I wrote this for folks at church; some people have found it helpful, so I thought I'd share it more widely. Here are a few quick thoughts on how to respond to the threat of Islamic fundamentalism, which has obviously been in the news a lot recently with the
execution murder of Alan Henning.
1. Remember God's Justice
Lots of the Psalms can appear quite bleak at first reading. But actually, they were written precisely to help God's people respond to difficult situations like the rise of the Islamic State. Here's Psalm 10:7-15, for example.
7 His mouth is full of lies and threats;
trouble and evil are under his tongue.
8 He lies in wait near the villages;
from ambush he murders the innocent.
His eyes watch in secret for his victims;
9 like a lion in cover he lies in wait.
He lies in wait to catch the helpless;
he catches the helpless and drags them off in his net.

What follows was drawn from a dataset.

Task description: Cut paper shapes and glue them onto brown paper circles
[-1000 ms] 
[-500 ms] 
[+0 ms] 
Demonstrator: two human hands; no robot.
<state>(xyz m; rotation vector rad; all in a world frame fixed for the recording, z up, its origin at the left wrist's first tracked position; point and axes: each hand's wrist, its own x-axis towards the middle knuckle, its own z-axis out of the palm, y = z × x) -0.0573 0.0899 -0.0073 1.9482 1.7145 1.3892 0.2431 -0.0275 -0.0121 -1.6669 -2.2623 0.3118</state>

10 His victims are crushed, they collapse;
they fall under his strength.
11 He says to himself, “God will never notice;
he covers his face and never sees.”
12 Arise, Lord! Lift up your hand, O God.
Do not forget the helpless.
13 Why does the wicked man revile God?
Why does he say to himself,
“He won’t call me to account”?
14 But you, God, see the trouble of the afflicted;
you consider their grief and take it in hand.
The victims commit themselves to you;
you are the helper of the fatherless.
15 Break the arm of the wicked man;
call the evildoer to account for his wickedness
that would not otherwise be found out.
And the Psalms keep pointing us back to God's justice. He will do what is right. He will repay those who attack and murder the innocent; he will repay those who have been hurt unjustly, and those who have hurt them.
2. Don't be afraid
It's easy to be afraid of the seeming rise of Islamic fundamentalism. But the fact is, the Bible is very clear that God's people will always be opposed. The way the UK has been for centuries, where Christians are free to practice our beliefs and even in positions of power, is very much the minority position in world history. We should not be surprised that people who do what is right are sometimes attacked. We shouldn't be surprised that Christians are attacked and persecuted. We should remember and support them (and see Open Doors for ways to do just that). The Bible is also clear that we don't need to be afraid of those who oppose us. We know the end of the story – we know that Jesus wins.
But that final victory does not come about by us fighting. Even in the final battle in Revelation, in Rev 20:7-9, all the armies of the world gather to attack God's people, but God's people do not need to fight to defend themselves. God wins the victory, and God will defeat Islamic fundamentalism, whether sooner or later; we do not need to be afraid.
3. Love our neighbours; love our enemies
Our call is rather different. We are called to love those who hate us; to pray for those who persecute us. Christianity did not conquer the Roman Empire by military force; we conquered it by patient suffering and love for the oppressed. We should pray for those in authority in ISIS and those who seek to kill Christians, that their hearts would be changed just as the Apostle Paul's was.
We are also called to love our neighbours. It's important to recognise that there are many Muslims who are appalled at the things being done in the name of Islam. We should love them and seek to support them and defend them from those in this country who would seek to hurt them.